Solidarity with South Sudan has greatly helped me advanced in academics. Looking at the family background, I knew I will not get any single penny to continue with my university education and I never knew I will ever find a scholarship to study in a university. As it stands now in my family, I am the only one who went to the university. Today I walk with my head held up high not because of my making but because of the sacrifices made by the donors, well-wishers and Solidarity to invest in my studies. I take some pride in my efforts and in my university performance but I sincerely dedicated my first class honors to Solidarity with South Sudan and all the well-wishers and I attribute my huge success to all who trusted me especially Sister Margaret Scott.

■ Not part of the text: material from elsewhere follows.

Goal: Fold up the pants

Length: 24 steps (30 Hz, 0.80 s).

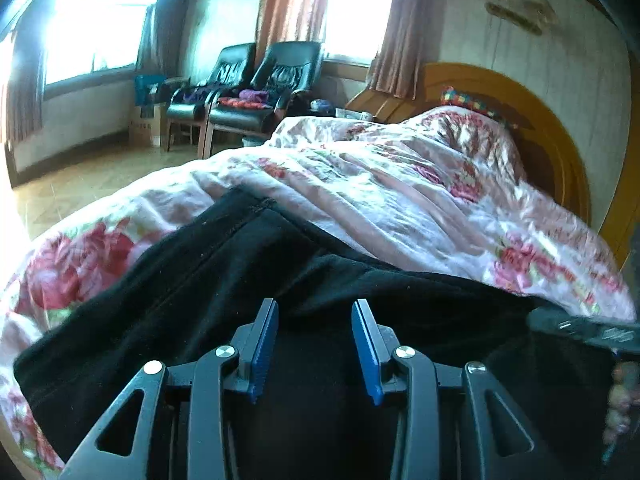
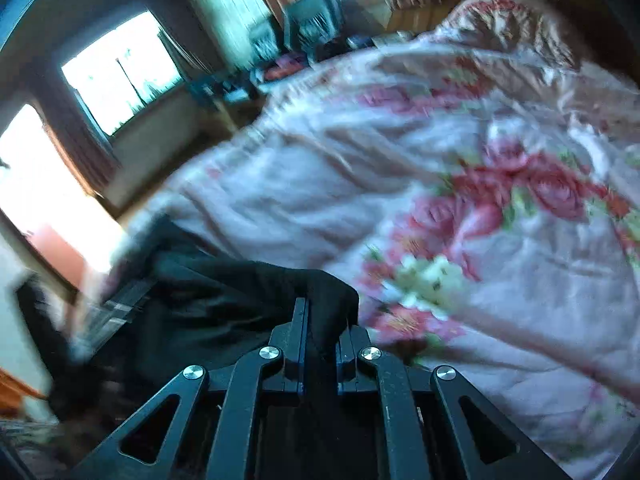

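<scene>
Left wrist view first: two black chairs [image 1: 256, 92] stand by the far windows, with bright clutter on their seats and a cardboard box [image 1: 145, 126] beside them. Pink curtains [image 1: 294, 0] hang between the panes. A wooden headboard [image 1: 520, 120] curves behind the bed, which is covered by a rumpled floral quilt [image 1: 400, 184]. Nothing lies between my tongs and the cloth.

The black pants [image 1: 224, 276] lie on the near part of the quilt, spread right under and ahead of my left tongs [image 1: 315, 308]. Those tongs stand apart, blue pads clear of each other, with dark fabric below the gap; I cannot tell whether the pads touch it. A seam runs along the pants from near left up toward a far tip, so the long axis in this view slants away toward the middle of the bed.

In the right wrist view, which is blurred, my right tongs [image 2: 324, 320] are clamped on a bunched fold of the pants [image 2: 224, 292], the cloth rising in a hump between the pads. From there the pants trail off to the left, toward the bed's edge.
</scene>
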Each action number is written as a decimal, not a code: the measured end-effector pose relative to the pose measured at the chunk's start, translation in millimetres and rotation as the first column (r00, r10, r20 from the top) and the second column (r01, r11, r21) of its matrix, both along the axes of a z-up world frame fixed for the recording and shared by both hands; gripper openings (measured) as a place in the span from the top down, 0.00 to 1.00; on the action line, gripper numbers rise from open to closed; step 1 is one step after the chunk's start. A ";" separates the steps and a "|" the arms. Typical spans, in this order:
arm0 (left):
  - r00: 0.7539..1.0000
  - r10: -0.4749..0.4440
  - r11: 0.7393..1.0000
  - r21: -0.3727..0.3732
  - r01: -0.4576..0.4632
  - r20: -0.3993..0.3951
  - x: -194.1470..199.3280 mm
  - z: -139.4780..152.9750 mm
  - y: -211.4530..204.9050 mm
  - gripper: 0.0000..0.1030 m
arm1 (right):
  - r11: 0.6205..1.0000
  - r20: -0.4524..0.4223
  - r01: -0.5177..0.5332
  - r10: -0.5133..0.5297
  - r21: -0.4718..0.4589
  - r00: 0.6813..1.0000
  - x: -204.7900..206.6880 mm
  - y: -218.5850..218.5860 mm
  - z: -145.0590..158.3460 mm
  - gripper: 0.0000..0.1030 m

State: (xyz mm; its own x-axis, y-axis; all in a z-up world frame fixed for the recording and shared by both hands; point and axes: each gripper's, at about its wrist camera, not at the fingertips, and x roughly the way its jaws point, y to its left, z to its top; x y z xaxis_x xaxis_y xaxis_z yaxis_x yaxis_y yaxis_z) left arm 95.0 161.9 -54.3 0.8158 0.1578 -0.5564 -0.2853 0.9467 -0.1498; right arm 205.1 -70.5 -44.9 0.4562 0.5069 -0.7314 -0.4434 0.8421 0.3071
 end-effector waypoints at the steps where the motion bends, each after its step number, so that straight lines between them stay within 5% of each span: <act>1: 1.000 -0.013 1.000 0.027 0.014 -0.014 4.1 -1.7 -3.6 0.63 | 1.000 -0.011 0.013 -0.014 -0.022 1.000 5.1 -1.9 -11.3 0.88; 5: 0.999 -0.016 0.999 0.048 0.018 -0.042 12.7 -8.1 -2.3 0.63 | 0.989 -0.012 0.142 -0.142 0.042 0.990 10.9 -26.0 -6.8 0.53; 8: 1.000 -0.009 1.000 0.016 0.010 -0.025 10.5 -5.7 2.8 0.63 | 0.925 -0.004 0.350 -0.354 0.148 0.935 -7.1 -78.6 16.4 0.53; 10: 1.000 0.009 0.999 0.035 -0.008 -0.015 8.6 -1.8 -0.7 0.63 | 0.894 0.016 0.386 -0.399 0.228 0.917 -35.5 -109.4 32.2 0.53; 15: 0.998 -0.066 0.985 0.160 0.062 0.022 -3.1 7.7 -35.3 0.51 | 0.910 0.133 0.379 -0.401 0.168 0.906 -111.1 -136.9 50.0 0.53; 18: 0.972 -0.231 0.948 0.238 0.212 0.055 -14.6 12.0 -71.8 0.49 | 0.927 0.163 0.367 -0.375 0.075 0.913 -143.1 -144.9 36.3 0.53; 21: 0.921 -0.388 0.877 0.318 0.361 0.023 -23.1 5.5 -108.7 0.49 | 0.908 0.126 0.418 -0.416 0.019 0.900 -149.3 -160.0 15.7 0.53; 24: 0.928 -0.363 0.847 0.384 0.367 -0.084 -14.7 -11.8 -121.7 0.46 | 0.853 0.128 0.522 -0.514 -0.029 0.848 -145.7 -184.8 -1.0 0.58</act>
State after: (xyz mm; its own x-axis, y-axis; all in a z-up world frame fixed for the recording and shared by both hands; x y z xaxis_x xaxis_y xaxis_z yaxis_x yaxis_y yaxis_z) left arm 80.3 40.2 -66.0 0.8530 0.0525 -0.5192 0.0926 0.9639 0.2497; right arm 59.4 -255.3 -45.9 0.7198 0.1307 -0.6818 0.0344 0.9742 0.2231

In general, the scholarship project means so much to the two sisterly countries Sudan and South Sudan. These countries have been exposed to generation of wars and conflicts and so majority of the citizens are illiterate. Therefore, this project gives the natives an opportunity to learn and explore their potentials in academics and give back to their own communities through teaching. Another essential significance of the project is that it opens the way for the citizens and governments to invest in education and especially in training qualified personnel to get involve in teaching and learning to achieve the national goals of the curriculum.
It is also worthy to mention that the program has given the natives so much sense of belonging and ownership. With time all the missionaries will leave to run other missions somewhere so the program helps the natives to be self- reliant, independent and master skills and expertise to run and manage the education programs in the country.
In conclusion, I the beneficiary of the scholarship program remain very grateful for the opportunity given to me and to my friends and now back to the college as tutors. My presence in the college as a tutor means so much to my students that they are able to identify themselves with me as one of their own who went through troubles as well but never gave up to this far. Their lose hopes are getting restored and they are beginning to realize the nobility of the teaching profession.
Top photo: Ngaluku Lukulu (third from left) and Sister Jacinta Prunty (second from left) from Solidarity Teacher Training College were among those attending a Curriculum Foundation UK workshop in Juba, South Sudan, in early December 2022.